Noticed something about Sabrina…
I noticed something about Sabrina, Sabrina. What goes on in your head? Anytime? Someone mentions their children or their ages because I swear at least 4 times. Now, every time someone says, well, I have 2 kids and they mentioned their ages, you go either, okay or or some kind of like snarky remark. So I'm just curious, like does that trigger you in a way? Because it's happened to me and I'm like, all right, it's whatever. Happened to someone else. And I just thought, all right, maybe I'm just overthinking it. And I've heard it 2 more times and I mean it's almost guaranteed every single time. So I'm just curious, what's going on?

Canadian politics. Make me feel a little nauseous. I don't know why, but I love you guys. You guys are great. Shelly.

Life isn't a participation trophy
Hey news Junkies, you know I have a 7 year old and a 4 year old and I refuse to let them win at anything. It's not because I'm competitive it's because life will never let you win at anything. So why should I let you beat me in a card game or basketball? Its life isn't a participation trophy. Like if you want it, you got to earn it. So when they beat me in a game, guess what? They know they have won.

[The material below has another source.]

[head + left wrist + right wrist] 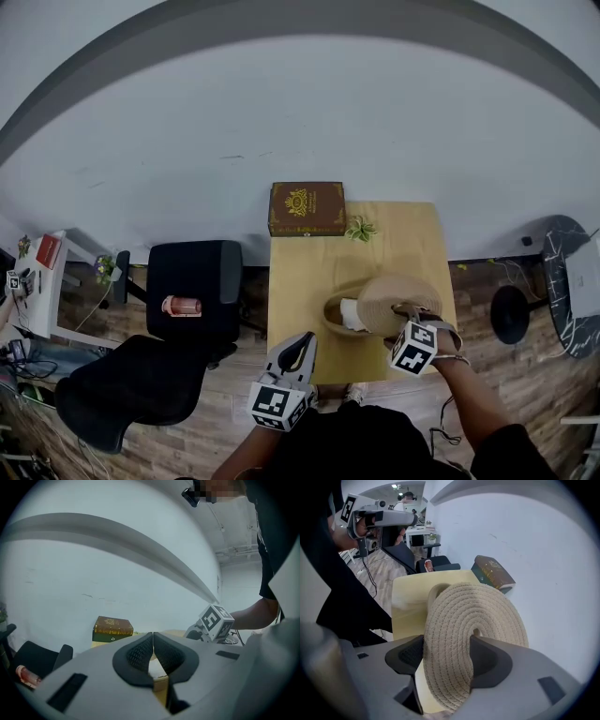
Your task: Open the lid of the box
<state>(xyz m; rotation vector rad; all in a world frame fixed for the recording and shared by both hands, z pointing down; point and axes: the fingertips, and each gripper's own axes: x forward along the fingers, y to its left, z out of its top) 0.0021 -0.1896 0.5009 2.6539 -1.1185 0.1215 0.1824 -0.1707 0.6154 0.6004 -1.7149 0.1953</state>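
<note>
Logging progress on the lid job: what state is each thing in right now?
woven basket: open, something white inside.
woven lid: off the woven basket, tilted, held up.
right gripper: shut on the woven lid.
left gripper: shut, empty.
brown box: closed, lying flat at the far edge of the table.

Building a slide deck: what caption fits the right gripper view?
Right tool grips the woven lid above the wooden table, a brown book-like box behind by the wall.
</note>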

Jews believe all go to heaven
Hey Sean. Uh, no. You're not correct. Uh, at least for Jews. We believe that anybody who's a good person gets into heaven, it's not an exclusive club and uh, speaking as a member of the Jewish group, I would just want to be surrounded by Jews, uh, for the rest of all eternity. Uh got a little annoying sometimes, so good news is if you're a good Christian, good Muslim, good Hindu uh I would say good atheist but you don't believe in heaven. So what would be the point of uh saying that you get there? But if you're a good person, you can go to heaven, the end.

Fake pope hands
I'm sorry, but that video of the pope is the most SNL thing I have seen this year. I'm 100% sure there is an able-bodied person behind the pope. Whose arms are actually the ones moving around. This is like Weekend at Bernie's. SNL, all these things combined. Those are not his hands. That's my conspiracy wiggle wiggle, pop, pop.

Mystic River
So, long story short the week before Mystic River came out, I was working at a Blockbuster Video. And somebody went behind the counter and grabbed a copy of it. And I was working the floor just, you know, straightening everything. So they came to the front desk. They checked it out, stupid me, not paying attention. I thought it was missing Pizza. And they uh, got me fired. All because of uh Stupid Sean Penn movie. But guess what? I'm still alive Blockbuster. Is it so take that haha.

Stuck in space
so, if you're stuck in space, there's no way to like Fart burp. Blow your way out of that situation. I don't know. I'd figured they'd have like a some kind of pocket propellant and then For those exact situations so that they're not stuck. But I feel like I can let 1 good 1 rip and I could definitely float my way out of there.